In fact, Community Board 2 would not necessarily be the first place the city would look to site shelters under the Fair Share policy. There are districts all around the city with fewer beds than Manhattan Board 2, and the number of people entering the shelter system in those areas far outweighs the number of beds those districts provide. Staten Island, for example, has the biggest disparity: As of last October, 1,871 people were in the system in that borough, but only one shelter there provides just 46 beds. Altogether there are seven districts citywide that provide exactly zero shelter beds, but from which nearly a combined total of 900 people were in the system, according to the D.H.S.

Just south of Board 2 in Lower Manhattan’s Board 1, there are only 50 homeless-shelter beds for the 429 people who were in the system there as of this past October. However, that one shelter in C.B. 1 was also housing twice as many people as the number of beds it was scheduled to have.
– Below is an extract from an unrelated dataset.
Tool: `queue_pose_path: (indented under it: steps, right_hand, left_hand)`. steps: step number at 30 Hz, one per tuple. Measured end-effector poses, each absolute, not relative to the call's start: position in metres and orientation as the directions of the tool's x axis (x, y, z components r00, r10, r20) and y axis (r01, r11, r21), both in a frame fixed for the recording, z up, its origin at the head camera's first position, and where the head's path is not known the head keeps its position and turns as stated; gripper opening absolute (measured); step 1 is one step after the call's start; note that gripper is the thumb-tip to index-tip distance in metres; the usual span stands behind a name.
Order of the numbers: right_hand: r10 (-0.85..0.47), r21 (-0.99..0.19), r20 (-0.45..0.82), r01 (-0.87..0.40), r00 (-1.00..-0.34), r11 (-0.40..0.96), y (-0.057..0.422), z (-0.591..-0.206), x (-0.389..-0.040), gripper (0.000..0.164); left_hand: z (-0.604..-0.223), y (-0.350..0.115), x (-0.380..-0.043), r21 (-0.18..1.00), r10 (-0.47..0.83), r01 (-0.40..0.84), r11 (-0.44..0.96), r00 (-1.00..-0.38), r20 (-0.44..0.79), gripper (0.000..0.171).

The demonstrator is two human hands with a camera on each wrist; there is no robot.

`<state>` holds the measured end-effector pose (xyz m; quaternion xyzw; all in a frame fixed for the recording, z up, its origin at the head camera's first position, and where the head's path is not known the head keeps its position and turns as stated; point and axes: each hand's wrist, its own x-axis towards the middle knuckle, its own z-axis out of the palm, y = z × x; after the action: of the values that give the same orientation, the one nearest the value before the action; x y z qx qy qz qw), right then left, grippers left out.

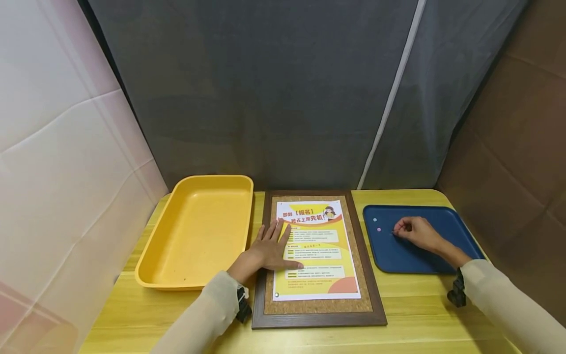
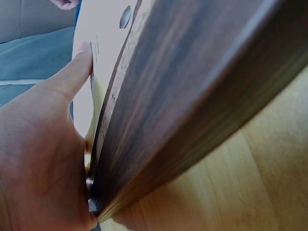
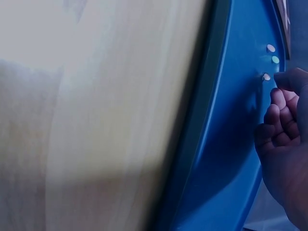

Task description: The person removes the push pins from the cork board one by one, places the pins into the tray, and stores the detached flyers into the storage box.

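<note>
My left hand [image 1: 270,248] lies flat with fingers spread over the left side of a yellow-and-white printed poster [image 1: 316,290], its thumb reaching across the sheet. The poster sits on a cork board [image 1: 318,307] with a dark brown wooden frame [image 1: 318,322]. A round silver tack [image 2: 125,17] shows at the poster's lower left corner. My right hand [image 1: 420,234] is over a blue tray [image 1: 424,265], fingers curled and fingertips right beside a small pale thumbtack [image 3: 266,77]. I cannot tell whether they pinch it. A green thumbtack [image 3: 275,59] and a pink thumbtack [image 3: 271,48] lie close by.
A large yellow tray [image 1: 208,216] stands left of the cork board. All of it rests on a light wooden table [image 1: 146,314]. A dark grey curtain [image 1: 265,98] hangs behind, with a pale sheet [image 1: 70,162] on the left and a brown one [image 1: 513,137] on the right.
</note>
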<state>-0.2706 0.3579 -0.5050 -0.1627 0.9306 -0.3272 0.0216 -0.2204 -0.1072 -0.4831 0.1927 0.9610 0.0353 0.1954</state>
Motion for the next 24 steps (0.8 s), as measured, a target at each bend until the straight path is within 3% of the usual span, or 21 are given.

The future of shelters in C.B. 2 is largely dependent on whether the Council passes Johnson and Lander’s Fair Share legislation. Otherwise, the mayor’s plan of siting shelters in communities from which people enter the system would go into effect.

The Mayor’s Office said that the idea of housing homeless families and individuals in the districts in which they last lived is meant to disrupt their lives as little as possible; it allows children in these families in the system to remain at their schools without having to commute from shelters in other parts of the city, and allows the family as a whole to keep closer ties to their neighborhoods while in the system.